October 20, 2021 - No. 97
Quebec Health Care Workers Step Up the Fight for Their Rights
Determined Actions to Abolish Untenable Mandatory Overtime "MOT Is a Death Sentence for Healthcare Professionals"
Quebec Government Refusal to Recognize Breakdowns in Health Care Services
• The Experience of Health Care Workers in Northeastern Quebec
- Interview, Nathalie Savard
Quebec Health Care Workers Step Up the Fight for Their Rights
Health care professionals who are members of the Interprofessional
Health Care Federation of Quebec (FIQ) are stepping up their actions to
have mandatory overtime (MOT) abolished as part of their "MOT is a
Death Sentence for Healthcare Professionals" campaign. FIQ's member
unions held general membership meetings during the week
of October 11 at which members discussed the federation's action
plan. Several
unions voted in favour of holding a weekend of work without mandatory
overtime on October 16 and 17. Unions from the Capitale nationale,
Mauricie-Centre-du-Québec, Outaouais, Laurentides, Bas
Saint-Laurent, Centre-Sud-de-l'île-de-Montréal,
Abitibi-Témiscamingue
and many others participated. The FIQ provided full support to the
member unions participating in the actions. In particular, it developed
an FIQ Health App through which members can provide information and testimonials
in real time on the overtime being imposed on them.
According to the FIQ, the weekend went well. Wherever the member
unions decided to refuse mandatory overtime, during these two days,
there was almost none. "No MOTs were announced this weekend. I didn't
get any calls," said Karine d'Auteuil, Interim President, Union of
Health Care Professionals for the Outaouais to the local
press.
"It was to demonstrate that when we take the big step of announcing
that we are refusing MOT, that we are ready to go before the
Administrative Labour Tribunal, the employer redoubles their efforts to
avoid mandatory overtime. They did this for 48 hours versus doing it
year round. It's not the same work for them. Carrying out work
reorganization for two days is less of an effort than doing it for 365
days. Providing services according to the guidelines we have in place
should be done year-round," she said. "If we have to announce 365 days
with no MOT, we'll do it to ensure that our care professionals have a
work-family quality of life and can have the guarantee that when
they finish their shift, they will be able to leave on schedule," she
added.
The nurses are saying that MOT is in fact a management method used
by the government and administrations to avoid having to improve their
living and working conditions. It aggravates their health and safety
problems, both physical and psychological, and destroys all chances of
recruiting the thousands of care professionals needed to
provide the population with essential care and services throughout Quebec. Nurses
are saying outright that any measure to address the problem that relies
on temporary financial bonuses for nurses to retain or attract them to
the health system, such as the measures announced by the Quebec
government, will not solve the problem. Working
conditions have to be changed on the basis of the demands and solutions
put forward by health care workers, and ending mandatory overtime work
is a key demand in this regard.
"The current pandemic and the additional pressure it imposes on care
professionals only adds to the already heavy burden of MOT and is
causing more exhausted care professionals than ever to leave the CHU de
Québec and the profession," said Nancy Hogan, President of the
Union of Health Care Professionals at the Centre hospitalier
universitaire (CHU) de Québec. "The ship is in serious danger of
sinking and there is an urgent need to act. Our members have the right
to work under adequate conditions and to live a normal personal and
family life," she added.
On October 15, the FIQ sent letters of formal notice to the Minister
of Health and Social Services and to management at healthcare
institutions, demanding that they put an end to mandatory overtime by
November 15. The letter sent to the Minister specifies that if nothing
is done by then, the FIQ will undertake "any recourse deemed
appropriate or required, without further notice or delay."
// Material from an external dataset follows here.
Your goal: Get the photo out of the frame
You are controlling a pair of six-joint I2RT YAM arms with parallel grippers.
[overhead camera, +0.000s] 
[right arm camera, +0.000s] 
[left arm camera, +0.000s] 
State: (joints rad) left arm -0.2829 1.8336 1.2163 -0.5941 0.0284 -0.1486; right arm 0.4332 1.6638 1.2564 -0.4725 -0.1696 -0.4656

The federation has also filed a complaint with the Human Rights
Commission, which states that it is currently impossible for nurses to
have fair and reasonable working conditions that respect their health
and safety. The FIQ is asking that the Commission study the problem and
make recommendations to the government.
The federation has also requested the intervention of the Labour
Standards, Pay Equity and Workplace Health and Safety Board (CNESST)
and its prevention-inspection service in order to put an end to the use
of mandatory overtime. It says that employers have a legal obligation
under the Act respecting occupational health and safety to
adopt work organization methods that respect the health and safety of
health care workers, while the abusive and disproportionate use of MOT
puts their physical and psychological health at risk by exposing them
to work overload and the resulting psychosocial risks. The
federation is demanding that the CNESST intervene through its
prevention-inspection service in order to identify employer practices
that are detrimental to the health and safety of care professionals and
to impose, where necessary, corrective measures to eliminate the
psychosocial risks related to MOT, in order to reduce and/or to control
them.
Workers' Forum salutes these actions through which nurses and
other health care workers are speaking out in their own name and taking
the initiative to ensure that the crisis of the health care system is
addressed on the basis of their demands and their solutions.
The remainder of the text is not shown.